Des échantillons de sang ont été traités pour séparer et isoler le plasma, qui a ensuite été soumis à une spectroscopie de résonance magnétique nucléaire (RMN) à haut débit à l’aide de la plateforme Nightingale. La plateforme Nightingale a été choisie en raison de sa capacité à identifier et quantifier 169 lipides et métabolites. Il a également été sélectionné parce que l’ensemble de données de la biobanque du Royaume-Uni inclut les lectures de la plateforme Nightingale. La UK Biobank est une étude prospective à grande échelle à l’échelle nationale comprenant 500 000 citoyens anglais représentatifs de la nation.

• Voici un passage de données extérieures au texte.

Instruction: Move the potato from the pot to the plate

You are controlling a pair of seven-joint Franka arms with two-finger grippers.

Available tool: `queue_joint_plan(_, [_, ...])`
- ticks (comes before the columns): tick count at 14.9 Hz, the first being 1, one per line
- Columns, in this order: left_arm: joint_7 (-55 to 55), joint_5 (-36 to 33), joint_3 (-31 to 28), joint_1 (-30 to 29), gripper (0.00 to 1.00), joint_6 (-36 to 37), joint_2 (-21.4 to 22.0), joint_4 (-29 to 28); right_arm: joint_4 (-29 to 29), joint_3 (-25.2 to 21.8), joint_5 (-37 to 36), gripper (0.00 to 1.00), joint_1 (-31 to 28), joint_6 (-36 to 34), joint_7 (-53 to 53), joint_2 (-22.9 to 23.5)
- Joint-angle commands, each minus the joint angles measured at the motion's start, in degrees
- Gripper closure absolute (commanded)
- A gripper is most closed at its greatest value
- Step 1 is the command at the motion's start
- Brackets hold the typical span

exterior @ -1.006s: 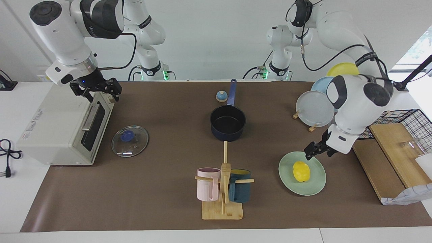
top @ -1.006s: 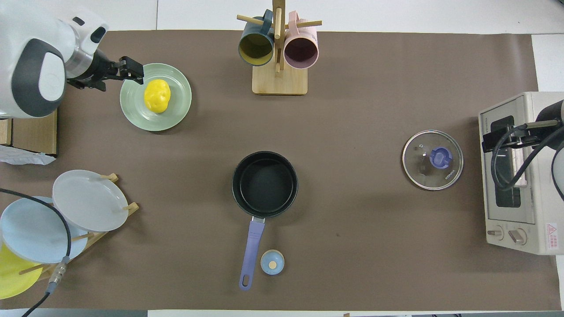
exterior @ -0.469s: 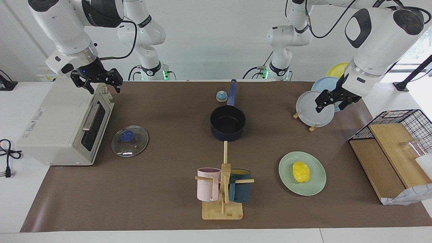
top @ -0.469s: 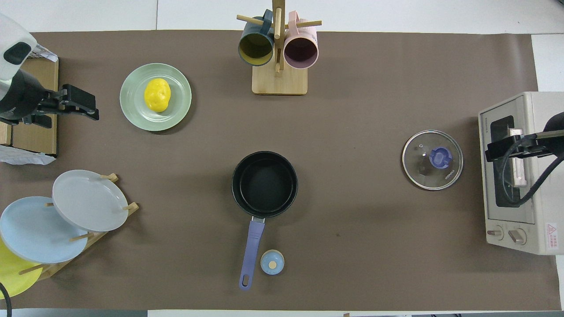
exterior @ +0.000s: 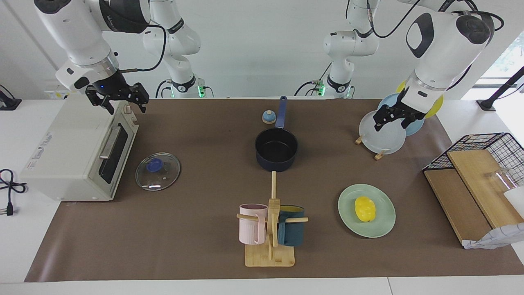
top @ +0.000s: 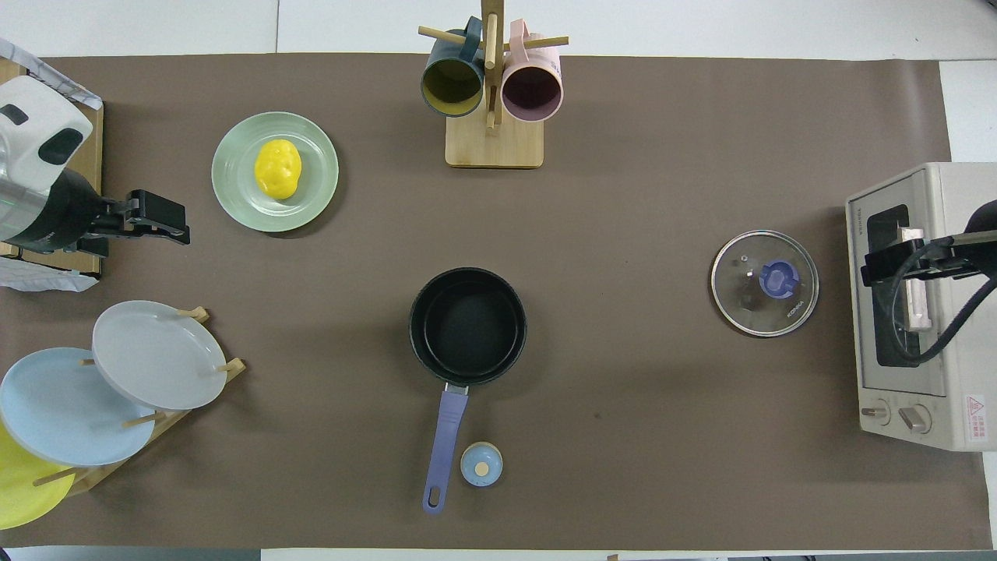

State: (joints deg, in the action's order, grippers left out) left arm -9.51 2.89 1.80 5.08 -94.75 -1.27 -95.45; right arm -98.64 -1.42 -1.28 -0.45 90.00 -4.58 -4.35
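My left gripper (exterior: 393,119) had drifted a little toward the table's middle since half a second before, hanging over the grey plate (exterior: 382,133) on the rack, fingers spread and holding nothing. The potato (exterior: 365,208) lay on the plate (exterior: 385,223), apart from the empty pot (exterior: 276,150). My right gripper (exterior: 119,103) waited open over the toaster oven (exterior: 69,151).

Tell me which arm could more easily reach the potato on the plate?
Left: the left hand hangs by the plate rack at the potato's end of the table; the right hand waits over the toaster oven.
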Motion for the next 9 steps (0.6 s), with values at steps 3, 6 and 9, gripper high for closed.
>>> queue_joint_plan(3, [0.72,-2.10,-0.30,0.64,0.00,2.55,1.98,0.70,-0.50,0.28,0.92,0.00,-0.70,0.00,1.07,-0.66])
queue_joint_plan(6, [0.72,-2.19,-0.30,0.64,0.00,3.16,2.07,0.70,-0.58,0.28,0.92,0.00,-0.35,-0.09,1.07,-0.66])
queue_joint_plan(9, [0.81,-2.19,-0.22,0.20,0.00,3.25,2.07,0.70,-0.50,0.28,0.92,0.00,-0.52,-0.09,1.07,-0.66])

Des modèles linéaires à effets mixtes ont été utilisés pour comparer les lectures de RMN des échantillons de sang fournis avant et après le jeûne, permettant ainsi une comparaison individuelle des changements de métabolites résultant du processus de jeûne. De plus, les lectures des métabolites de la plateforme UK Biobank Nightingale ont été utilisées pour calculer les scores de risque métabolique pour les maladies chroniques courantes, notamment les cancers et les troubles cardiométaboliques. Ces valeurs ont ensuite été appliquées aux lectures RMN de cette étude pour mesurer le changement relatif du risque de maladie chronique suite au jeûne du Ramadan (et, par extension, intermittent).
Résultats de l’étude
Les analyses démographiques ont révélé que l’âge moyen de la cohorte de 72 personnes étudiées était de 45,7 ans, dont 48,6 % (n = 35) étaient des hommes. Les évaluations corporelles lors des visites de prélèvement sanguin ont montré qu’en moyenne, les participants ont perdu 1,7 kg et 1,1 % de leur graisse corporelle au cours des deux à trois semaines entre les mesures. Les analyses de la plateforme Nightingale montrent que sur les 169 métabolites mesurés, 14 ont changé de manière significative lors de la comparaison des prélèvements sanguins.
Ceux-ci comprenaient un marqueur d’inflammation, un acide aminé, deux métabolites liés à la glycolyse, deux corps cétoniques, deux triglycérides et six sous-classes de lipoprotéines. Les différences les plus significatives avant/après le Ramadan ont été observées pour le lactate (β = -0,31, P <0,001), l'acétate (β= -0,22, P <0,001), la tyrosine (β= - 0,10, P=0,019) (tous inverses). et acétone (β = 0,10, P = 0,019) (direct).
Pour établir les scores de risque métabolique, les caractéristiques de base de 117 981 participants à la UK Biobank ont été utilisées pour établir sept scores, notamment le diabète (en utilisant 46 métabolites), les maladies coronariennes (16), l’hypertension (25), l’insuffisance rénale (12), le cancer du poumon ( neuf), le cancer colorectal (deux) et le cancer du sein (un). L’application de ces scores aux participants actuels à l’étude révèle que le risque relatif de cancer du poumon, colorectal et du sein a diminué respectivement de 9,6 %, 2,4 % et 1,1 %. En revanche, les autres résultats mesurés n’ont observé aucun changement dans les scores de risque métabolique.
Conclusions
La présente étude utilise le jeûne du Ramadan comme expérience naturelle pour étudier les effets du jeûne limité dans le temps sur la santé et le risque de maladie chronique. Il a utilisé une spectroscopie NRM de pointe à haut débit via la plateforme Nightingale pour calculer les scores de risque de métabolites de maladies chroniques.
Appliqués aux 72 participants inclus à l’étude, les scores de risque métabolique mettent en évidence le rôle bénéfique du jeûne du Ramadan dans la réduction du risque de certains cancers tels que le cancer du poumon (-9,6 %), colorectal (-2,4 %) et du sein (-1,1 %). , tout en n’ayant aucun effet mesurable sur le risque de maladie cardiovasculaire.
Le jeûne du Ramadan est associé à des changements favorables à court terme du profil métabolique concernant le risque de certaines maladies chroniques. Ces résultats devraient être étudiés plus en détail dans le cadre d’études futures plus vastes, avec un suivi plus long et des résultats cliniques.